All I can say is, remember the air traffic controllers

by Prometheus 6
January 1, 2004 - 10:39pm.
on News

Some School Districts Challenge Bush's Signature Education Law
By SAM DILLON

EADING, Pa. — A small but growing number of school systems around the country are beginning to resist the demands of President Bush's signature education law, saying its efforts to raise student achievement are too costly and too cumbersome.

The school district here in Reading recently filed suit contending that Pennsylvania, in enforcing the federal law, had unfairly judged Reading's efforts to educate thousands of recent immigrants and unreasonably required the impoverished city to offer tutoring and other services for which there is no money.

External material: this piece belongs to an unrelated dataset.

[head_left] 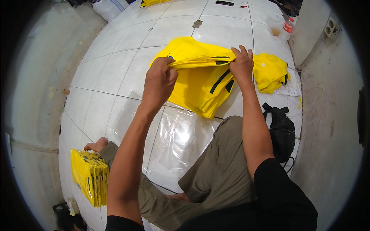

"We're not trying to make a political statement, but this law can just overwhelm a school system's ability to meet its requirements, especially when a district is as financially stressed as we are," said Fred Gaige, a school board member. His school system has been struggling to comply with the law, he said, even as it flirts with bankruptcy because the local manufacturing economy is collapsing.

The law, known as No Child Left Behind and signed in January 2002, seeks to raise achievement by penalizing schools where test scores do not meet annual targets. It is the most sweeping plan to shake up public education in a generation, as well as the most intrusive federal intervention in local schools. But until recently it had provoked little more than grumbling, though polls showed that educators in most of the nation's 15,000 districts considered several of its requirements ill-conceived.

In recent weeks, however, three Connecticut school districts have rejected federal money rather than comply with the red tape that accompanies the law, and several Vermont districts have shifted federal poverty money away from schools to shield them from sanctions.

Republican lawmakers from the National Council of State Legislatures, who consider the law a violation of states' rights, took their complaints to the White House in November, where they got a chilly reception.

Now, several say they will press their case in their home states. A Republican legislator has introduced a bill that would prohibit Utah authorities from complying with the law or accepting the $100 million it would bring the state. Half a dozen other state legislatures have voted to study similar action.

Some analysts see the scattered actions as the front end of a backlash that will probably swell this year, when early penalties are likely to be imposed on thousands of schools across the nation.